Action item – Which lines in the data below contain the word "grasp"? Copy each of them.

Dataset content below:

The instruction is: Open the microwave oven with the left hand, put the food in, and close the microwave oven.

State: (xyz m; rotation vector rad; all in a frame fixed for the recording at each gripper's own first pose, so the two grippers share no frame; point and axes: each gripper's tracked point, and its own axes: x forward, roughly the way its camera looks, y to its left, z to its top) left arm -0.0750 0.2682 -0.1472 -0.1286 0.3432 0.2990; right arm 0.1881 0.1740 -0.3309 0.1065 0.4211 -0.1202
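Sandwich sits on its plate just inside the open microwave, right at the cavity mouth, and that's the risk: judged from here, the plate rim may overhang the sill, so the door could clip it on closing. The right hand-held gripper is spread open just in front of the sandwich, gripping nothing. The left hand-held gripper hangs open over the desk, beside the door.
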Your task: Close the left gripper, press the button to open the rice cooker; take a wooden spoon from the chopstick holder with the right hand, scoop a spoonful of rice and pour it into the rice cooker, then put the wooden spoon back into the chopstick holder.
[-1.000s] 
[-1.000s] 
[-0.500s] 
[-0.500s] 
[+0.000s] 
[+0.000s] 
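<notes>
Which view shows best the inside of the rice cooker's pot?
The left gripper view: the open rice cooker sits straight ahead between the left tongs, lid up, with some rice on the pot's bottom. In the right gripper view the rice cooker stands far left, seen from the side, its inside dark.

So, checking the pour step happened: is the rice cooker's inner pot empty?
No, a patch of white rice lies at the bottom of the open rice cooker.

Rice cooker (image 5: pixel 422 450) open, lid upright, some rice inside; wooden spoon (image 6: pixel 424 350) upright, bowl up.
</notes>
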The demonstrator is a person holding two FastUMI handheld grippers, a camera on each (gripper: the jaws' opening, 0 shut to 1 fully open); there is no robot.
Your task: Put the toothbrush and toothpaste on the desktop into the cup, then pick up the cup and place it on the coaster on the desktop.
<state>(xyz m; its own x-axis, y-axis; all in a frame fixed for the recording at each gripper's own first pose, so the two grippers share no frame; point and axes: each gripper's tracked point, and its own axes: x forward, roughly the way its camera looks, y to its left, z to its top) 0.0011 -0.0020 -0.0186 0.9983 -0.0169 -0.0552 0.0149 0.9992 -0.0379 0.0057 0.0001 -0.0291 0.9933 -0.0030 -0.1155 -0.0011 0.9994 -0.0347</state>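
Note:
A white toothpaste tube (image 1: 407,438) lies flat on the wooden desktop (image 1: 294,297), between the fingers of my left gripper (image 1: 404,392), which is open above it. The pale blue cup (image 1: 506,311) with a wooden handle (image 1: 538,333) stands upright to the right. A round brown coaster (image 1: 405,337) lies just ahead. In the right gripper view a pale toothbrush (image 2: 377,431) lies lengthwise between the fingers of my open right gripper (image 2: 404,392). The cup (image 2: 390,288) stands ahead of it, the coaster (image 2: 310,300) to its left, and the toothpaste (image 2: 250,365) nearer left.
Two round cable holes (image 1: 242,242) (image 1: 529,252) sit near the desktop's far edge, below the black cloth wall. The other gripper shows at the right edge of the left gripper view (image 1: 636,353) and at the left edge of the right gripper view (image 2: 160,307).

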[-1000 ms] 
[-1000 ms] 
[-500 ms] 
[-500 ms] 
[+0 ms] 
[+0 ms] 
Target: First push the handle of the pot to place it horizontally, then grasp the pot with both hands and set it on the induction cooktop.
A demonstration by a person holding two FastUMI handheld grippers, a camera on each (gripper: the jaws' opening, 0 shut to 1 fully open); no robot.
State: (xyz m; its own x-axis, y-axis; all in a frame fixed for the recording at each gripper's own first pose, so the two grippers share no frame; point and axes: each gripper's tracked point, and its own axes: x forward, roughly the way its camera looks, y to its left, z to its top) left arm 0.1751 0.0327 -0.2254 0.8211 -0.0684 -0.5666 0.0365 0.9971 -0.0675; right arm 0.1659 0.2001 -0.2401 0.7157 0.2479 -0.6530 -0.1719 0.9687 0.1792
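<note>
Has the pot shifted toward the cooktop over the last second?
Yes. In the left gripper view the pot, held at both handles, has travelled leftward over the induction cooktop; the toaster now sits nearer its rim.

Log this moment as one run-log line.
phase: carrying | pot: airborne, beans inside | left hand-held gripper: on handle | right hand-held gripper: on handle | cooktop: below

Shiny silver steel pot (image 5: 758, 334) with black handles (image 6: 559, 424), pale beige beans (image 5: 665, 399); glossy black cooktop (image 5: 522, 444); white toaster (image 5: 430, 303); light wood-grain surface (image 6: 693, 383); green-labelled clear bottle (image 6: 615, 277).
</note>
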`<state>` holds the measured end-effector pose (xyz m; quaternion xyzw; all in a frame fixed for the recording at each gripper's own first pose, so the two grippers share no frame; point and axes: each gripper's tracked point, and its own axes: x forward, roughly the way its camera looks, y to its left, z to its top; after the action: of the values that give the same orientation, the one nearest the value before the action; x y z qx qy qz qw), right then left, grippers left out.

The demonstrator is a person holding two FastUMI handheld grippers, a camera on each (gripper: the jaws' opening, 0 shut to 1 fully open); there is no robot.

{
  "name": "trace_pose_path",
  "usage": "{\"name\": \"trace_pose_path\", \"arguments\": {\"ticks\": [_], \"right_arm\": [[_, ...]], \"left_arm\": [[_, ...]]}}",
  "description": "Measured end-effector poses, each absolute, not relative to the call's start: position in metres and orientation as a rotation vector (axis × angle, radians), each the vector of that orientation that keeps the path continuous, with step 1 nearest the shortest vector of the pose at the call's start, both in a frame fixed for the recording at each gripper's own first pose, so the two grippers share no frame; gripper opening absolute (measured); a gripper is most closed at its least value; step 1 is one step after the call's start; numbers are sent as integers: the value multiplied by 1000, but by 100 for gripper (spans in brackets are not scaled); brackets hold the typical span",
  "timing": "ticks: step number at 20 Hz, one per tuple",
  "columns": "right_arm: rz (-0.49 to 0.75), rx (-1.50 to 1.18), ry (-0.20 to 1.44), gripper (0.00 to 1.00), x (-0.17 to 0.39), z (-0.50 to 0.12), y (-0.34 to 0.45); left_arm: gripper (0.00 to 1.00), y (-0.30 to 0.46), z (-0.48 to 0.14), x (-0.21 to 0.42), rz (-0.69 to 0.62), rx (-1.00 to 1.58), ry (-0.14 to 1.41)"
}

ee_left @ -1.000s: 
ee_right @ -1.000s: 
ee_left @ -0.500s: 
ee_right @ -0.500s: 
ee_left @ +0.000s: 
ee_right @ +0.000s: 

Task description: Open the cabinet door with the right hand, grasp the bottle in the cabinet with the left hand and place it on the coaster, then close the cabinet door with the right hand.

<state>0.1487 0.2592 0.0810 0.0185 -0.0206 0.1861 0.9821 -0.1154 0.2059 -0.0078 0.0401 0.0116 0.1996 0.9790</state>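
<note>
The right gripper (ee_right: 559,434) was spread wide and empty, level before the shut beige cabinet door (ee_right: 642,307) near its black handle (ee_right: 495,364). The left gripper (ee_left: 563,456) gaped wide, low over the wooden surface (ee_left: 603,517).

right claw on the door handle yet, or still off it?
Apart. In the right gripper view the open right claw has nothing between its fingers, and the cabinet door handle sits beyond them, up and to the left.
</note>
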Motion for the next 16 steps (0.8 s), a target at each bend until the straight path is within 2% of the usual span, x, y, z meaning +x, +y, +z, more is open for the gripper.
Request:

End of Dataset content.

Exercise result –
Target: First push the handle of the pot to place it horizontally, then grasp the pot with both hands and set it on the induction cooktop.
Task description: Open the cabinet door with the right hand, grasp the bottle in the cabinet with the left hand and place it on the coaster, then close the cabinet door with the right hand.

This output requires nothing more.